Início Notícias Vestuário

HR Group de olhos na internacionalização

O grupo especialista em vestuário de trabalho HR Group, que produz, por exemplo, as fardas para o McDonald’s, mantém o foco no mercado nacional, mas está cada vez mais atento a oportunidades de exportação, com a presença em feiras a abrir novos horizontes para o futuro.

Pedro Matos

O mercado nacional absorve, atualmente, a quase totalidade das vendas do HR Group, com apenas 5% resultante da exportação, mas o grupo está agora a procurar alargar os seus horizontes transfronteiriços. «Começamos agora a tentar perceber essa estratégia de internacionalização, de que forma e para que mercados», revela o administrador Pedro Matos.
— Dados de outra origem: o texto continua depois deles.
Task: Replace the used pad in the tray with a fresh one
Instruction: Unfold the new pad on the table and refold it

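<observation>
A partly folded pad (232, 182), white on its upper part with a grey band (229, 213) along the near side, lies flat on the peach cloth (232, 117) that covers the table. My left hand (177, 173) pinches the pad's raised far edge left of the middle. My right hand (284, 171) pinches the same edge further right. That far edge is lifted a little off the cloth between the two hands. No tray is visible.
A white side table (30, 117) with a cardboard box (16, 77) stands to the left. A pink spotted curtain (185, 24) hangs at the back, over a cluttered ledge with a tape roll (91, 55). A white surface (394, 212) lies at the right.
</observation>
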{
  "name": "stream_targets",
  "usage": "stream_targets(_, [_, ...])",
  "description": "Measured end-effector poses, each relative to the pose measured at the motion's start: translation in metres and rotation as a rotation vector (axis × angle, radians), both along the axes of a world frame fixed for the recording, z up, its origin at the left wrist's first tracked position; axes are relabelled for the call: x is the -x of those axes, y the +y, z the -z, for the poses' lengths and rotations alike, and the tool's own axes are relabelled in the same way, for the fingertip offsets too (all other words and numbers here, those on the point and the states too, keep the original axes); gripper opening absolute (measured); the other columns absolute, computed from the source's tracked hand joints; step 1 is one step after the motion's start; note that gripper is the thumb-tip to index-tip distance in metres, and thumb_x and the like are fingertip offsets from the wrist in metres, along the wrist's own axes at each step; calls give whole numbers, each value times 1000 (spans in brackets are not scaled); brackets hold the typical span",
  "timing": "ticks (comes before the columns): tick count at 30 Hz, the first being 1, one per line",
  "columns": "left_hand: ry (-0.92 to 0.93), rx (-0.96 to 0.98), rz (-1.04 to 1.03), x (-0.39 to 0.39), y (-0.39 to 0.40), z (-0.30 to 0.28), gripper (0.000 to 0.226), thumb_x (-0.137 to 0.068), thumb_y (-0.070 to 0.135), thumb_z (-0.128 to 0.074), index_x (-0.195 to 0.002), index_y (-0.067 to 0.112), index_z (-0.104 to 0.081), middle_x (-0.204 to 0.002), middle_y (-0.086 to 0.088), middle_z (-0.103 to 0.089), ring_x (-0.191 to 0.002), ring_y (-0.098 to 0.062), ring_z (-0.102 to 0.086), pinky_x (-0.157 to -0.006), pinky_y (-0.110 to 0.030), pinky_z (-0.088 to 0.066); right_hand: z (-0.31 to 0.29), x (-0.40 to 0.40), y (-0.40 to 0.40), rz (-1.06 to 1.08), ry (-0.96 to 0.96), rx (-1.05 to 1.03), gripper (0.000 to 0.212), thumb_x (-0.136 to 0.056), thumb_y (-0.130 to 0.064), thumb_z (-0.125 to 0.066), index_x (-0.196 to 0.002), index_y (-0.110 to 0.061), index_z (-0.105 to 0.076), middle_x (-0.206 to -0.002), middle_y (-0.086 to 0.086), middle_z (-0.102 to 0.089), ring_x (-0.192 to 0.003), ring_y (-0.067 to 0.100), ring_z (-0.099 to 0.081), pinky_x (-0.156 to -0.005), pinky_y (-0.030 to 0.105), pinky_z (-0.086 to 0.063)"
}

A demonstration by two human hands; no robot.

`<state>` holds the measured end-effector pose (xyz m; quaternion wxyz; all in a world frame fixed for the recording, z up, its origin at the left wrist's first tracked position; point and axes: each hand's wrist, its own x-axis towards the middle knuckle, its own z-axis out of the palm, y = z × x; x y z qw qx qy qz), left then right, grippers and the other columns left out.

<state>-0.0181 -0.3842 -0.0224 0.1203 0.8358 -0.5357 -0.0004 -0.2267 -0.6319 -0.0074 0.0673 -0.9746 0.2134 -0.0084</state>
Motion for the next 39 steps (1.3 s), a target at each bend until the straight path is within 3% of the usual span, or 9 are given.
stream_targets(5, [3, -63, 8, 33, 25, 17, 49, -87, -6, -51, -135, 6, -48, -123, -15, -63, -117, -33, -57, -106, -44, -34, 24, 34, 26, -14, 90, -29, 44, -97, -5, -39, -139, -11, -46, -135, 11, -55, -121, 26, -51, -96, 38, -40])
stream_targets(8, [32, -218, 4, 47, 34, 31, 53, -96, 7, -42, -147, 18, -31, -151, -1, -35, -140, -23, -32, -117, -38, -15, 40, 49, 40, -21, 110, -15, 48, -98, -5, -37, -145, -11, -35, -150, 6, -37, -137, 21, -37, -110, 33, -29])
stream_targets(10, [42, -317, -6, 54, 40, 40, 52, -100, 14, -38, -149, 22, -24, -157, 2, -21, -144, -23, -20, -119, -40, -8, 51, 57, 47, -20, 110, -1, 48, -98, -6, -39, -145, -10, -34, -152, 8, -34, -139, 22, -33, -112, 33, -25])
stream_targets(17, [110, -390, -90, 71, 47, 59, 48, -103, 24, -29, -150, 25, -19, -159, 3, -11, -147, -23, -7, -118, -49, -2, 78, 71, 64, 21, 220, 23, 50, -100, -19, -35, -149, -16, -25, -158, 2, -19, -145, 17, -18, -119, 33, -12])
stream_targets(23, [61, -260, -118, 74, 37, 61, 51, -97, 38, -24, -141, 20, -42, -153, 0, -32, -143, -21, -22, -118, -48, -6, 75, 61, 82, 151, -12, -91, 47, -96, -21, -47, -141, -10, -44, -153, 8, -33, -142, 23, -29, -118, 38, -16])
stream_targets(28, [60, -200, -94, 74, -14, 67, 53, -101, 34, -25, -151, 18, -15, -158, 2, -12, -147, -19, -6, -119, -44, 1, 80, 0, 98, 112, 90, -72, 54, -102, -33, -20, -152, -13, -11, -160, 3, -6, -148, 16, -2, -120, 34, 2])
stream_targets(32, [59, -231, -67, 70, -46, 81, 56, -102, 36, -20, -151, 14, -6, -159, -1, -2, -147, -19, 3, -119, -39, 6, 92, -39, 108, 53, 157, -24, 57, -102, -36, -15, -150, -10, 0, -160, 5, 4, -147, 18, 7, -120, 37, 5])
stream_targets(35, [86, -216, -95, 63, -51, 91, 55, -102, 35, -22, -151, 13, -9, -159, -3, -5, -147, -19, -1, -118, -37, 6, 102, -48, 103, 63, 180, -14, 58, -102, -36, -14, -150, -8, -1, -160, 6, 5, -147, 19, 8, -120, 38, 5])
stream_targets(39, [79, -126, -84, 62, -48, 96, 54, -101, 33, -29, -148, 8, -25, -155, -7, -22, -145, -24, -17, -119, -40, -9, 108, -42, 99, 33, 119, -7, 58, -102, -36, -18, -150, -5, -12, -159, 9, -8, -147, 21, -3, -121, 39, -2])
O HR Group não é totalmente inexperiente na exportação, mas «a nossa estratégia tem sido o mercado nacional e continuará a ser, provavelmente, nos próximos anos, porque ainda há muito para fazer», afirma ao Portugal Têxtil.

Contudo, há vontade de expandir, com o produtor de vestuário a ter já participado em várias feiras internacionais. Antes da pandemia, esteve, por três vezes, a expor na A+A, na Alemanha, e já este ano estreou-se na SICUR, em Espanha, e na Intertex, no Porto. «Estamos nessa fase de expor, perceber o que o mercado precisa, quais as vertentes, por onde poderemos ir e se nos adaptamos, se a nossa realidade e o valor que a nossa empresa cria se adapta a esse mercado onde estamos a expor», justifica Pedro Matos.

A versatilidade joga a favor do HR Group, já que a grupo especialista em confeção tanto pode fazer fardas como as usadas pelos colaboradores do McDonalds – um cliente que tem desde 2014 e a quem, este mês de junho, entregou cerca de 77 mil peças, que vão vestir os mais de 8.500 funcionários da cadeia de fast food em Portugal –, como produzir vestuário de alta visibilidade. «Uma das nossas forças é a versatilidade de podermos confecionar todo o tipo de vestuário. Isso permite-nos chegar a vários tipos de clientes, a vários sectores de mercado», aponta o administrador.

As calças de trabalho são o artigo mais solicitado e, como tal, mais produzido, mas o grupo é especialista também no fabrico de «produtos certificados de acordo com alguma norma, como alta visibilidade, temperaturas negativas, ignífugos, anti-estáticos, …», acrescenta Pedro Matos.

E se na génese do HR Group, que nasceu a 11 de setembro de 2001, estava apenas a distribuição de vestuário de trabalho, desde 2007, com a aquisição da Benilde Confeções, que o grupo de Mangualde controla a produção internamente, fornecendo, inclusivamente, serviços de design. «Caso o cliente não tenha uma ideia, podemos desenvolver a sua imagem corporativa a nível de fardamento e desenvolver ao gosto do cliente, que é o que fazemos frequentemente», refere o administrador.

Manter o rumo

Atualmente, trabalham na empresa uma centena de pessoas, que em 2020 se juntaram sob um mesmo teto, depois do HR Group ter investido cerca de 3 milhões de euros em novas instalações e na atualização da tecnologia de produção. Além da funcionalidade, o edifício foi construído com princípios sustentáveis em mente.

Ricardo Teixeira e Pedro Matos

«Temos painéis fotovoltaicos para produção de energia para autoconsumo e para aquecimento de águas também, e temos tudo o que é sistemas de robótica, a própria climatização do edifício é ecológica e mais sustentável», sublinha Ricardo Teixeira, gestor de produto no HR Group.

Com um crescimento sustentado ao longo dos últimos anos, que se saldou, em 2021, num volume de negócios de 9,2 milhões de euros, 2022 «começou bem», com a empresa a «crescer em relação ao ano passado», apesar do mercado estar «estranho», como classifica o administrador. «Estamos a trabalhar normalmente, estamos acima do que fizemos no ano passado, em termos homólogos estamos a crescer, mas está muito estranho: ou não há matérias-primas, ou os preços mudam todos os dias, há guerras, todos os dias acontece uma coisa nova, coisas que nunca pensávamos que poderiam acontecer», afiança.

O objetivo para 2022 é chegar aos 10 milhões de faturação, mas, sobretudo, «garantir a continuidade da empresa e, obviamente, saldar a dívida deste investimento o mais rápido possível. Portanto, a maior parte das nossas decisões são tomadas em função desse objetivo principal, sendo que a ideia-base é estes postos de trabalho, estas famílias, continuarem aqui e garantirmos que há um futuro para todos eles», conclui Pedro Matos.